Transcript of radio commentary that aired on December 1, 2003, on KUNM public radio 89.9 fm in Albuquerque. Link to audio at end of page.

By Arjun Makhijani

A global financial, military, and political drama of the greatest moment appears to be unfolding out of the crisis created by the U.S.-British war on Iraq. Consider the following:

  • Russia has opened a base in Kyrgyzstan, only 30 kilometers from a U.S. base. Its opening is a clear challenge to the U.S. military presence in the oil-rich Central Asian regions. China and the European Union have their eyes on the oil and gas there too. This means that all five nuclear-armed, permanent members of the United Nations Security Council, which is supposed to be responsible for the world’s security, are jockeying, competing over Central Asian and Caspian region oil and gas.
  • Russian President Vladimir Putin has suggested that Russia could price its oil in euros, the new, common European currency. There is speculation that a partnership between the European Union and Russia could offer a suitable military and financial counterweight to the United States. A competition between the U.S. dollar and the euro may be emerging. The jockeying over the control of Persian Gulf and Central Asian oil resources appears to be part of this potentially destructive competition.
  • Antagonism to the U.S. in the Islamic world is rising, as evidenced by increasing terrorism, of course. But there is other evidence. Muslim traders are beginning to use barter and euros instead of dollars. The recently retired Prime Minister of Malaysia has suggested that the 45 countries belonging to the Organization of the Islamic Conference use a gold-based currency for trade among themselves and discard the dollar.
  • North Korea appears to have become a nuclear weapon state.
  • The director of the International Atomic Energy Agency, Mohamed El-Baradei, has recently said that “Unless we are moving steadily toward nuclear disarmament, I’m afraid that the alternative is that we’ll have scores of countries with nuclear weapons and that’s an absolute recipe for self-destruction.” And there is no movement toward nuclear disarmament.
  • The United States and much of Europe are increasingly divided over a host of issues from Iran’s nuclear program to steel trade to the Kyoto Protocol to reduce greenhouse gas emissions, not to speak of Iraq.
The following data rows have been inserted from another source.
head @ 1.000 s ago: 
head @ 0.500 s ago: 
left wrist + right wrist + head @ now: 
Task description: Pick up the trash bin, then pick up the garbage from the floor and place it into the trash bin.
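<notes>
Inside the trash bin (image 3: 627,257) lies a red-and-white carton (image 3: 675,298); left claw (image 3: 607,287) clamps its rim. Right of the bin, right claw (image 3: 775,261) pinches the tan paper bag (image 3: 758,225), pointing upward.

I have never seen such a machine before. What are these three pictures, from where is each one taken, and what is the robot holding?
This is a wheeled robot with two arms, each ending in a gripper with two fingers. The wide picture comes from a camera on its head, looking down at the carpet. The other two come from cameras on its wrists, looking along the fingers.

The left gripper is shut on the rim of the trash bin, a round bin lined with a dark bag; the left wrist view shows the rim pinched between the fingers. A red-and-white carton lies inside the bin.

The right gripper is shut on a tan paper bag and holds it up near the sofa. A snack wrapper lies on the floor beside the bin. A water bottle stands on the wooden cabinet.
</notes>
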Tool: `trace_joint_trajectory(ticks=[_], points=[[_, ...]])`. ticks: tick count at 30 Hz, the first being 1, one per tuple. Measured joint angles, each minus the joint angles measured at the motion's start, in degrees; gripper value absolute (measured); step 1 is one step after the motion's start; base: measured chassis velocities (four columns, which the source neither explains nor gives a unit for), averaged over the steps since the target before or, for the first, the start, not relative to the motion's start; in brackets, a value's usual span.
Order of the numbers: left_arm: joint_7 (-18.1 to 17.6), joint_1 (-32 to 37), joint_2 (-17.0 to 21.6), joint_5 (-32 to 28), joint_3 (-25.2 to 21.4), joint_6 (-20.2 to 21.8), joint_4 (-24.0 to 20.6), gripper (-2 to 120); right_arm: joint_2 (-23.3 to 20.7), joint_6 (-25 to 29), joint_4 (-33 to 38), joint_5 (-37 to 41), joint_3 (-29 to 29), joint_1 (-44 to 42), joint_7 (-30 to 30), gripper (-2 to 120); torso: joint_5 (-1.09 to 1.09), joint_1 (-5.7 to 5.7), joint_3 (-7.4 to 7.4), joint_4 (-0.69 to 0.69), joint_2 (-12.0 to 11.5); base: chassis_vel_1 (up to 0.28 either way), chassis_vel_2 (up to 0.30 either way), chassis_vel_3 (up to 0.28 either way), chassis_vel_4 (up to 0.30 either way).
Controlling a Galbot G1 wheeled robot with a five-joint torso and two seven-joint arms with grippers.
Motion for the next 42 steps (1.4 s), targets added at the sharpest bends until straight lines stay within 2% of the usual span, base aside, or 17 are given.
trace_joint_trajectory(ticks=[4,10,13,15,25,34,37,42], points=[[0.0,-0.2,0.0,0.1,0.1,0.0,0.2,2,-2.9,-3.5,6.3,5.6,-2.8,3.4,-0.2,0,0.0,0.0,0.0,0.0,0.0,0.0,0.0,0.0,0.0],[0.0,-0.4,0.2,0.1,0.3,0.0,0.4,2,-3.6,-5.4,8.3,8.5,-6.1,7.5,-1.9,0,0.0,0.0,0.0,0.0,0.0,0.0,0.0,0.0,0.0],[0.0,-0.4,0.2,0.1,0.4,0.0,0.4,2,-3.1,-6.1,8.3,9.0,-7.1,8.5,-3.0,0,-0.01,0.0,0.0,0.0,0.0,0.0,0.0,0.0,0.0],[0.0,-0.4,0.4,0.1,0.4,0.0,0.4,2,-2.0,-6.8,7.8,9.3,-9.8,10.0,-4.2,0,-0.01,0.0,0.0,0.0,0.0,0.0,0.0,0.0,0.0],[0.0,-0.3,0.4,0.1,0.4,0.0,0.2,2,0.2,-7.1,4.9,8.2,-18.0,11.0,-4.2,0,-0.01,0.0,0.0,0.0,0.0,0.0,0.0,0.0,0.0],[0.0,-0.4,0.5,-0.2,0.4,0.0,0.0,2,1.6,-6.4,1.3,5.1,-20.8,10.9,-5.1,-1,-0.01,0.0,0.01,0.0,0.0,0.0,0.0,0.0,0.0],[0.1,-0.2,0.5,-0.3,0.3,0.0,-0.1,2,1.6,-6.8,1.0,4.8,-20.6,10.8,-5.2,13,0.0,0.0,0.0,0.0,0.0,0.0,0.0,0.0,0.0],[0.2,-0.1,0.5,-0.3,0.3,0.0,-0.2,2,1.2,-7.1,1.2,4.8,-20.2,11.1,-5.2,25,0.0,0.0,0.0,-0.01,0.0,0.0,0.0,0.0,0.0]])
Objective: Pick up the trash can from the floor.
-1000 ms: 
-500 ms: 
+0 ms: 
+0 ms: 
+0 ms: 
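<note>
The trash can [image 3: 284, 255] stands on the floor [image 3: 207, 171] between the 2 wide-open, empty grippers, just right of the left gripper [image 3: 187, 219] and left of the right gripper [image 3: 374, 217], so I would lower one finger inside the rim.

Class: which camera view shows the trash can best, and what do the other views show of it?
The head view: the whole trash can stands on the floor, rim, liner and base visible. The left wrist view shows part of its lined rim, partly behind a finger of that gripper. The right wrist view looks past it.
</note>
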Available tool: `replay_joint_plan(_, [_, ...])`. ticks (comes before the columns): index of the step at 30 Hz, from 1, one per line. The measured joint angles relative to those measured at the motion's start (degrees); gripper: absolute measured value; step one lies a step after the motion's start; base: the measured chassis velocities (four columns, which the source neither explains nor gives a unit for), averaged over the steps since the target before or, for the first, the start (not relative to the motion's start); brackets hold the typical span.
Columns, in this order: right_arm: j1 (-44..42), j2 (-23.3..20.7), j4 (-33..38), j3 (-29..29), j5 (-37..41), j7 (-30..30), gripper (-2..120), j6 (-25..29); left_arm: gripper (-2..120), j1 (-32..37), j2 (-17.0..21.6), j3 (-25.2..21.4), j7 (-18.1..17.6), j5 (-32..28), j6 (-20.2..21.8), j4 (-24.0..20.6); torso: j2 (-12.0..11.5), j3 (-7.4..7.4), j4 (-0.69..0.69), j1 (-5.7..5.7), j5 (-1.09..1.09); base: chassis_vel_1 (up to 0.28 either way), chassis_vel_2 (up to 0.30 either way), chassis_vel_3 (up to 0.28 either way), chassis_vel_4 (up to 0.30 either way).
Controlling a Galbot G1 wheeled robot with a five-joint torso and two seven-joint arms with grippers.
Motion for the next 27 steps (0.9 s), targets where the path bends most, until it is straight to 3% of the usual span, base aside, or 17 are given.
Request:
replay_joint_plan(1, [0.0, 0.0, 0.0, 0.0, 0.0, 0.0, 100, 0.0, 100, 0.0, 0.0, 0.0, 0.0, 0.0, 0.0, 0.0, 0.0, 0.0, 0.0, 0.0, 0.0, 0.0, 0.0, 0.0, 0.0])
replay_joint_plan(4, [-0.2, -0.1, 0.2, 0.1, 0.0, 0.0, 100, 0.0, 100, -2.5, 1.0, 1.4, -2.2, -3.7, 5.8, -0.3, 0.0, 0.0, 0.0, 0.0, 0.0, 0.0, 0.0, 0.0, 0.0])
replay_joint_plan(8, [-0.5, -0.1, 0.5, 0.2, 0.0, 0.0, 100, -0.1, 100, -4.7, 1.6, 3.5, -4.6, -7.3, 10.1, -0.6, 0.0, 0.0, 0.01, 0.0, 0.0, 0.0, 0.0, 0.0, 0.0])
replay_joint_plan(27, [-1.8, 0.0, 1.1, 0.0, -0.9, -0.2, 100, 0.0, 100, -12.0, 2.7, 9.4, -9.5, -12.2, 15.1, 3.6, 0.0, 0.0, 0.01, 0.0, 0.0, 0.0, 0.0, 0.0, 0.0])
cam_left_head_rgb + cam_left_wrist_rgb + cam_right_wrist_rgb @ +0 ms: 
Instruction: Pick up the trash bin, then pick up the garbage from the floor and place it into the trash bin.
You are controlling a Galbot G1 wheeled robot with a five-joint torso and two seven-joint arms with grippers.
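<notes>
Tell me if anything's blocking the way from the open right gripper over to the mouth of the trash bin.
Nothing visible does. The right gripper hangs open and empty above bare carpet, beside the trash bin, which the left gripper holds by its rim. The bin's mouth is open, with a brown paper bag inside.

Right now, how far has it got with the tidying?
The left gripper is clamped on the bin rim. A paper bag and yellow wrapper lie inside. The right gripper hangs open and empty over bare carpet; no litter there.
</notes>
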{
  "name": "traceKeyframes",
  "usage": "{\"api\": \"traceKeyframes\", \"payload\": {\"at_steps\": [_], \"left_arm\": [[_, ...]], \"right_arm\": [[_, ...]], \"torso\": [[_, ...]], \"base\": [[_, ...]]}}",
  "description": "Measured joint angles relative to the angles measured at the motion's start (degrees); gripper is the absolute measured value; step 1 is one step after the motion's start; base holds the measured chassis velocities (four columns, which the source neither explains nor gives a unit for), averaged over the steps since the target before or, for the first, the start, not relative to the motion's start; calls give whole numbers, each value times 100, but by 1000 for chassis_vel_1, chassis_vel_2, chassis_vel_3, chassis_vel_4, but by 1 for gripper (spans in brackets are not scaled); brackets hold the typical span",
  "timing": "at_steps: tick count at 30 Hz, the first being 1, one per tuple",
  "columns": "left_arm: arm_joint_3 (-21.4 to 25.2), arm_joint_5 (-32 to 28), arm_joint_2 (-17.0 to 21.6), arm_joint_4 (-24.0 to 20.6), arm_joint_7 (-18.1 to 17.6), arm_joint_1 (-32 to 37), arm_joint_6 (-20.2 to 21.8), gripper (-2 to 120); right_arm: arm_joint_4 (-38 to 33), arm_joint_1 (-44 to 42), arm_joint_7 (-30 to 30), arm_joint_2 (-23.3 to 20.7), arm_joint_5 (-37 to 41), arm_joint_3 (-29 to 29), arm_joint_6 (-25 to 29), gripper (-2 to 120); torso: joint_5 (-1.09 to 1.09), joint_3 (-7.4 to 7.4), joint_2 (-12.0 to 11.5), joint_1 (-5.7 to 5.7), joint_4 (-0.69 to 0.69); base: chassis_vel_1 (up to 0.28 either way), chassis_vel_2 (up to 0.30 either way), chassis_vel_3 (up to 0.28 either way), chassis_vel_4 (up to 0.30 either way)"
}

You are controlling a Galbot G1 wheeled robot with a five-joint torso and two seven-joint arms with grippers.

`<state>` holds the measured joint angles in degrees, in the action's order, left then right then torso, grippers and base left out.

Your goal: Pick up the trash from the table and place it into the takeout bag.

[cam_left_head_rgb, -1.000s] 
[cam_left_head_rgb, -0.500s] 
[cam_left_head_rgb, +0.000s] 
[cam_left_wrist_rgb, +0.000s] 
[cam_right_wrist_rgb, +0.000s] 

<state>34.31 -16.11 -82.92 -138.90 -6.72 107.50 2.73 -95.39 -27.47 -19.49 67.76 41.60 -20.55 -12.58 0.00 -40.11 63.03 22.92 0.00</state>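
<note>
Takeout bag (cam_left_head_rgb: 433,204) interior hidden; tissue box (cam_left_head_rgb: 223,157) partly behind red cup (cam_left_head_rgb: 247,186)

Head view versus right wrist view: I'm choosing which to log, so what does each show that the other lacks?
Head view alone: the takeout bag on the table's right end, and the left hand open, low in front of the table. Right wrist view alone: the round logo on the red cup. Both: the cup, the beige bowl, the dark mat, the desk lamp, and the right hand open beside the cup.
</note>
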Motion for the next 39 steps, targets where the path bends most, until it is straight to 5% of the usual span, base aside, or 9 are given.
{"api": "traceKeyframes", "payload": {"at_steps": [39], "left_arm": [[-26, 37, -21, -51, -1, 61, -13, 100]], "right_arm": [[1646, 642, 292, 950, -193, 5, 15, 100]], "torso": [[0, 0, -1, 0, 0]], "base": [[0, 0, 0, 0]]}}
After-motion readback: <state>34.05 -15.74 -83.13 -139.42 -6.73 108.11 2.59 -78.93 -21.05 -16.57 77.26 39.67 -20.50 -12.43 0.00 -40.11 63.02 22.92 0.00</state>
Oil, money, and nuclear weapons are at the core of the emerging crisis. Enormous U.S. trade and budget deficits have weakened the United States in all but the military realm. Having nothing but a hammer, all global problems appear as nails to the U.S. government and the world is getting terribly bruised from the hammering. It is time for a global summit on oil, money and security to find a way out of the crisis. If the governments won’t convene one, perhaps the people should do so.